Exercise directions —
Below are the records. Count the lines containing the string "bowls", and reply with the number alone.

(Records drawn from a dataset)
▬▬▬▬▬▬
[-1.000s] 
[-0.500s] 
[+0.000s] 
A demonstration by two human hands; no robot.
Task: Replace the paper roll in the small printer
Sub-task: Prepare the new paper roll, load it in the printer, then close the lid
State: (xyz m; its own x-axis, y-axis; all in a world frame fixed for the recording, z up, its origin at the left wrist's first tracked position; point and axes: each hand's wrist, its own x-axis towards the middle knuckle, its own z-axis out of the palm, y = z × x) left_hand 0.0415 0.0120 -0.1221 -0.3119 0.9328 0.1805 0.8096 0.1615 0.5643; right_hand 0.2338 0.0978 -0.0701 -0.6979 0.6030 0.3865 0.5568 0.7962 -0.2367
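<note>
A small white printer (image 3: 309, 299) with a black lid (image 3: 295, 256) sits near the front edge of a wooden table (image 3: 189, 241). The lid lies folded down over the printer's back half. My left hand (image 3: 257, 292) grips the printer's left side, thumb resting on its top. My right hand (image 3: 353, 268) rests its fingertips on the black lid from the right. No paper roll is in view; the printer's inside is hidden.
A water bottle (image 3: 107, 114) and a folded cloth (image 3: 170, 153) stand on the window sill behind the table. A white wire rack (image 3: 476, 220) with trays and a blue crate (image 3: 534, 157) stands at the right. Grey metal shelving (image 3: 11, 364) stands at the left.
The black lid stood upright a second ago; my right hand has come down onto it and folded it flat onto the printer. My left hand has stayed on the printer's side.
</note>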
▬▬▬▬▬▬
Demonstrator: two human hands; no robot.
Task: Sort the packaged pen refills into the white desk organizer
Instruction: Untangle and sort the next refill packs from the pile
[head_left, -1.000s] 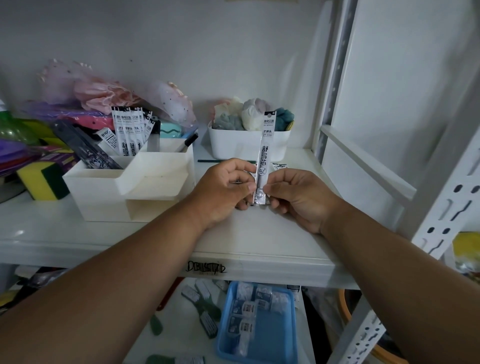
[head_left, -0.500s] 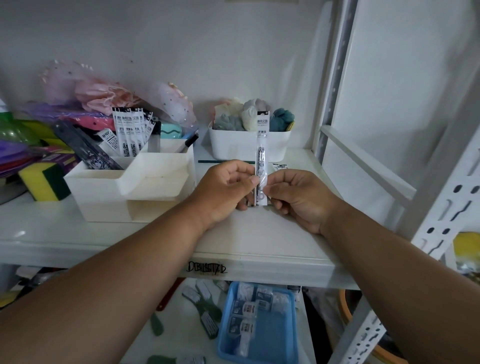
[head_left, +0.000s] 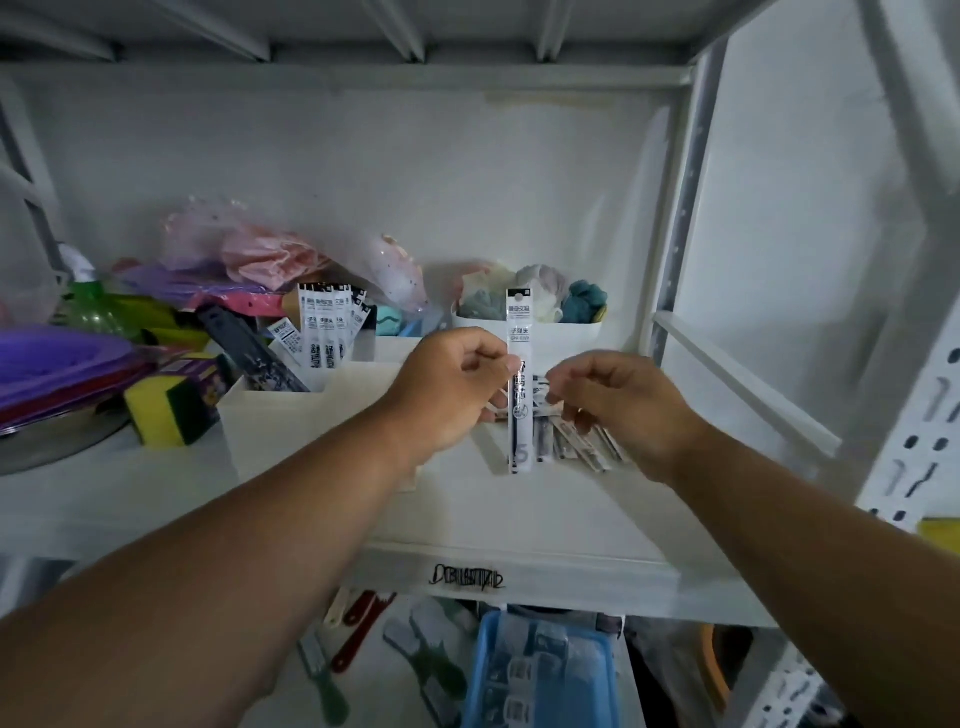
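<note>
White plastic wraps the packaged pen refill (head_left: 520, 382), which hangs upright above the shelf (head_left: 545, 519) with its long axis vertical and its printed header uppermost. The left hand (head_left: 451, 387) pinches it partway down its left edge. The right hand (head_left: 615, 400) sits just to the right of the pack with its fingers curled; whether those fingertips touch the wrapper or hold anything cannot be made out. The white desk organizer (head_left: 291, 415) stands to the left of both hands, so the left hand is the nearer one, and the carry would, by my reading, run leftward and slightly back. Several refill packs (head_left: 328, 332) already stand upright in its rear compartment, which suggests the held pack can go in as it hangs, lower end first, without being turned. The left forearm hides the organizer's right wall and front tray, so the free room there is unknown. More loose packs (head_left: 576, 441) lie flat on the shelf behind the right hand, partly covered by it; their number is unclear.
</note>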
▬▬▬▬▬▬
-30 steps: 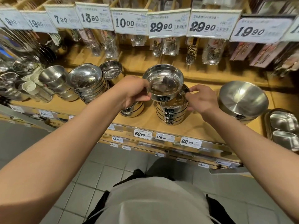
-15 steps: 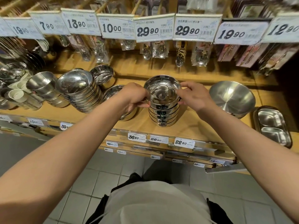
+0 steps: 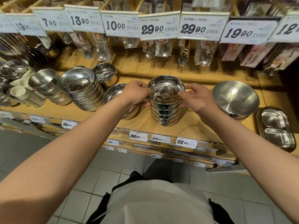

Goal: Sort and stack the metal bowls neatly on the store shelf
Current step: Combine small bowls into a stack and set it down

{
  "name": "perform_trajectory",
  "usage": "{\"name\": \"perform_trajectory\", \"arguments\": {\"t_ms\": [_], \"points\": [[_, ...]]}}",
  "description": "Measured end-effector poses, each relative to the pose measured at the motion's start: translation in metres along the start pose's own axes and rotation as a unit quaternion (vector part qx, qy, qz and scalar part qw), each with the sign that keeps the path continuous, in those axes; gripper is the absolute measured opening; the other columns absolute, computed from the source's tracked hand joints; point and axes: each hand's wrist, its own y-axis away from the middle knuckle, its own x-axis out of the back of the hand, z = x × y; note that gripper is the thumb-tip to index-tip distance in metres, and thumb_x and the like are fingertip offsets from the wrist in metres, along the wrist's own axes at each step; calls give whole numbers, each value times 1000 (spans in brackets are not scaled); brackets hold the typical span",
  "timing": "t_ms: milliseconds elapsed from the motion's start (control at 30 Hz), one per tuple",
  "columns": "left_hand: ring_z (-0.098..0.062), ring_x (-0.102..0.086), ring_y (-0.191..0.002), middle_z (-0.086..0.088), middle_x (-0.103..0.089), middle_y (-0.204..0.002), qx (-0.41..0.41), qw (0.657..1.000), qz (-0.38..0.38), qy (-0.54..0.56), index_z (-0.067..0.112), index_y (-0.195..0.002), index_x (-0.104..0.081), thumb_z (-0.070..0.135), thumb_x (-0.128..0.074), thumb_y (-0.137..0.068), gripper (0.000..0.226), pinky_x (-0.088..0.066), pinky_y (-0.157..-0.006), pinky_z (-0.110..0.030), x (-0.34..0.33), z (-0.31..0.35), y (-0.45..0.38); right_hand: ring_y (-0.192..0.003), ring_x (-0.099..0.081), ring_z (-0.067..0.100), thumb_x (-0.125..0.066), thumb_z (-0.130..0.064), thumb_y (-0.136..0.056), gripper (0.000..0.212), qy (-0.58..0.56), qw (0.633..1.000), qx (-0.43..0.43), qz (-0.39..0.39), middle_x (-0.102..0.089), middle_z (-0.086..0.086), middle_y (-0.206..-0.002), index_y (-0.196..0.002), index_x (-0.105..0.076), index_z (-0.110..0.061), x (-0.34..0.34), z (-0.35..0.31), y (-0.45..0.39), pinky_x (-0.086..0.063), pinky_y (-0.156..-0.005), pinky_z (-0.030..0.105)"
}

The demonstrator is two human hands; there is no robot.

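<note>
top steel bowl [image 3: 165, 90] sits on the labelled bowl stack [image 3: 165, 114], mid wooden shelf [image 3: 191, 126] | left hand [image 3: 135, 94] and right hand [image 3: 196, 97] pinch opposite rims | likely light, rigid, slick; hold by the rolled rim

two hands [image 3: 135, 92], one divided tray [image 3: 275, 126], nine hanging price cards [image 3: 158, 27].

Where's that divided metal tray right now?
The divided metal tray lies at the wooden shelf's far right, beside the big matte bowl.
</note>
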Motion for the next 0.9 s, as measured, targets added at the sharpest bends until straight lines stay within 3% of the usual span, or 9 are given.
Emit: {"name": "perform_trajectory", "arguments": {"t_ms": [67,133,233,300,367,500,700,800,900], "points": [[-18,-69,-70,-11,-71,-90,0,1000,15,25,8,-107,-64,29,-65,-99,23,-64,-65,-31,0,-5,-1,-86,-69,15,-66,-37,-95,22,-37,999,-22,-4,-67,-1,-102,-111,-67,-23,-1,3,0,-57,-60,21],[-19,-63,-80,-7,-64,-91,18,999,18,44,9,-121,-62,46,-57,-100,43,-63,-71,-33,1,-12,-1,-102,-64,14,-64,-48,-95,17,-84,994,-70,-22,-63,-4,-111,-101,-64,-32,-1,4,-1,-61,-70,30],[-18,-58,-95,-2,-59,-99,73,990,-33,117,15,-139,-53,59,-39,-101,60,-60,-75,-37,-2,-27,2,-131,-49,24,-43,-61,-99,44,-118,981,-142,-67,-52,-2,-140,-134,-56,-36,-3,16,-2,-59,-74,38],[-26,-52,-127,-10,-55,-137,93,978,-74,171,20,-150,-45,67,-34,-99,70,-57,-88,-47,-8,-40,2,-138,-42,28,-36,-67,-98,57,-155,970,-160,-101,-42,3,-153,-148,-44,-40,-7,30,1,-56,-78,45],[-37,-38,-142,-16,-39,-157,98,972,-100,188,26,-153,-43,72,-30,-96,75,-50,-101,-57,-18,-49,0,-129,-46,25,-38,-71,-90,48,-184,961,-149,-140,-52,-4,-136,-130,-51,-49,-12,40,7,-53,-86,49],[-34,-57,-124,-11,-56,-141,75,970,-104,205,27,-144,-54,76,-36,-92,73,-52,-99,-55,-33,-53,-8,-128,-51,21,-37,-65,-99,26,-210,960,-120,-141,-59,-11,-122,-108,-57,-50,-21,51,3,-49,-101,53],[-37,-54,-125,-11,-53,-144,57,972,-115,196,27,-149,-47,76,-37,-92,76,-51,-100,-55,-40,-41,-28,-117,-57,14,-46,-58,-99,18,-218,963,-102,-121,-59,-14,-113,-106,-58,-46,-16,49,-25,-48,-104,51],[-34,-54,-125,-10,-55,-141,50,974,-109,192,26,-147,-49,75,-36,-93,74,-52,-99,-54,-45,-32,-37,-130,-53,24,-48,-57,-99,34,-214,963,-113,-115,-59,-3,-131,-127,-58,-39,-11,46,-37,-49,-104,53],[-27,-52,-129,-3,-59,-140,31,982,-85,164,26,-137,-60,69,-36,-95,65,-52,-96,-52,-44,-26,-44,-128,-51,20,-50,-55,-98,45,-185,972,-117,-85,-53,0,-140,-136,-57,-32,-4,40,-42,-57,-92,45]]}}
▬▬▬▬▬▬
Task output —
2